The report further states that other factors which contributed to the crash were an early left turn manoeuvre carried out after the aeroplane had taken off from an airstrip at Impalila Island and the aircraft’s wing flaps being retracted below the recommended speed for such a step.
In the report, two investigators of the Ministry of Works and Transport’s Directorate of Aircraft Accident Investigation concluded that the aircraft stalled and crashed after the early left turn manoeuvre.
The 21-year-old pilot Nicole Mienie and a family of four German tourists – Thomas Rings (59), Evelyn Rings (57), Alicia Rings (19) and Paulina Rings (17) – lost their lives in the crash on 30 August last year.
In the report, the investigators recount that the Cessna 210 aircraft in which Mienie and her passengers took off from the airstrip made an early left turn after take-off and then inclined sharply and veered off to the left, before the tip of its left wing struck a tree next to the Zambezi River and the plane crashed into the river.
All five occupants of the aircraft were killed in the crash. The aircraft was damaged beyond repair.
Aircraft accident investigators Thomas Herman and Ben Engelbrecht record in their report that the plane’s maximum take-off weight, according to its pilot operating handbook, was 3 800 pounds (about 1 723 kilograms).
However, the investigators calculated that the aircraft had a total weight of 3 875 pounds (about 1 757 kg) on take-off.
Before taking off, Mienie realised that the four passengers’ luggage was too heavy and decided to load off two big bags, which were to be forwarded to the family’s destination separately, it is recounted in the report.
The investigators recorded that Mienie was the holder of a commercial pilot licence that was issued on 4 October 2021. She had 310 hours of flying experience, of which 80 hours were on the Cessna 210 aircraft type.
According to a flight data tracking device in the ill-fated plane, the aircraft had a speed of 61 knots (about 113 kilometres per hour) when it turned left before the crash.
The aircraft’s stalling speed at maximum weight with flaps fully retracted was 69 knots (about 128 km/h), and it would stall if flown slower than that speed, the investigators stated.
They also noted that according to eyewitnesses at the airstrip, Mienie had some difficulty when landing at the airstrip about 40 minutes before the crash.

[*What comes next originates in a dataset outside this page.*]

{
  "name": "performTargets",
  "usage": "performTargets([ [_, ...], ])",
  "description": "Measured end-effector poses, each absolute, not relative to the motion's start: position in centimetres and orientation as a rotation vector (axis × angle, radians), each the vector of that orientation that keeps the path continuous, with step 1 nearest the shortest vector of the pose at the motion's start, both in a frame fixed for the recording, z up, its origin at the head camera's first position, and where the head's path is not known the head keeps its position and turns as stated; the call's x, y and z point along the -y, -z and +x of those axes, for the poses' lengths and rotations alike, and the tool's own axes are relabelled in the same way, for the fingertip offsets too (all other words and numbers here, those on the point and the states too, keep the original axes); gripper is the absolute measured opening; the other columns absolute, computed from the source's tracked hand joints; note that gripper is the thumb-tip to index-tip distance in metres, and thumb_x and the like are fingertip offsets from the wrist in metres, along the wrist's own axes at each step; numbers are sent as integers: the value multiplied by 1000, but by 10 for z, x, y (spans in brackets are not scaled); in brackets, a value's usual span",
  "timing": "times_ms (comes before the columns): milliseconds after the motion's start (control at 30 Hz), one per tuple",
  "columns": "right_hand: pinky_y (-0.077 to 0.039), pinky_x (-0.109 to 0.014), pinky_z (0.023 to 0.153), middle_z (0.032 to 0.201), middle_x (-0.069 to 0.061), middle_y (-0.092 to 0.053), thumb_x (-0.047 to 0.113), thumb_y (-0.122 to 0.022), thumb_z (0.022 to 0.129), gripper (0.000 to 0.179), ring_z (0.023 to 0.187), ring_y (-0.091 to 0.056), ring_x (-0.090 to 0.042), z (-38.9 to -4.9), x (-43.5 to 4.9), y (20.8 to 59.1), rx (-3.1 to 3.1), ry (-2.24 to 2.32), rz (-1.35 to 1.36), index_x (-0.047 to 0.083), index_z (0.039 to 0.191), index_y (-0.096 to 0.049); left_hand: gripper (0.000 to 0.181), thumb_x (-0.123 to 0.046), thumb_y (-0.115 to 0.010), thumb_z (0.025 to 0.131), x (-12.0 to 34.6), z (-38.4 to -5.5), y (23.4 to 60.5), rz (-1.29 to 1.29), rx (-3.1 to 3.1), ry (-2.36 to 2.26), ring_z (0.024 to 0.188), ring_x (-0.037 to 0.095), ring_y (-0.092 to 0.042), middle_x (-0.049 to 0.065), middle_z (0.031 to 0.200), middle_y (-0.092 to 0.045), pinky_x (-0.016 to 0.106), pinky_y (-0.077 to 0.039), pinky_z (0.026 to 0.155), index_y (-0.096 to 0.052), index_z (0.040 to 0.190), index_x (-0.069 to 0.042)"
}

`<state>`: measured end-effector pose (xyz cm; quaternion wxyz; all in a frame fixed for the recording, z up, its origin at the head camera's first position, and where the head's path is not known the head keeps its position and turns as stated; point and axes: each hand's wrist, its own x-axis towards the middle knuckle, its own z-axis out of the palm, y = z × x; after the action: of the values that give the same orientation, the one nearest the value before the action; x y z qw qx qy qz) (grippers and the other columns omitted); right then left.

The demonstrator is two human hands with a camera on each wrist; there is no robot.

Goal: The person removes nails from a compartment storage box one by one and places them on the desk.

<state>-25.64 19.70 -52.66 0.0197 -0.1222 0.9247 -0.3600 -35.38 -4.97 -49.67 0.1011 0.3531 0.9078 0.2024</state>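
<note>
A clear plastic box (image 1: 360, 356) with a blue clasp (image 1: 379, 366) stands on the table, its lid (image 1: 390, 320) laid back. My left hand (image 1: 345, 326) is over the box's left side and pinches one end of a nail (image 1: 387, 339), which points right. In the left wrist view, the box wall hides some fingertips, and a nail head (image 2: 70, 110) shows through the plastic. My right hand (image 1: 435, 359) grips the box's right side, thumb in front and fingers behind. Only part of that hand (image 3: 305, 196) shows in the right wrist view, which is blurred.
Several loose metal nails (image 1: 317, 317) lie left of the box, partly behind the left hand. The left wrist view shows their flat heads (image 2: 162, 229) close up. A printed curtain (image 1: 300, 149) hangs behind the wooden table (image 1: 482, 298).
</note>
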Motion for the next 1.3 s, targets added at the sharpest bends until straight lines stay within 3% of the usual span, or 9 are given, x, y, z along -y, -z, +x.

They concluded that this was due to a lack of experience and because Mienie was not familiar with the airstrip and had not received a briefing on it before she flew from Eros Airport in Windhoek to Impalila Island to pick up the Rings family.
The investigators did not detect any mechanical problems with the aircraft’s engine, fuel system and ignition system when these were tested during their investigation.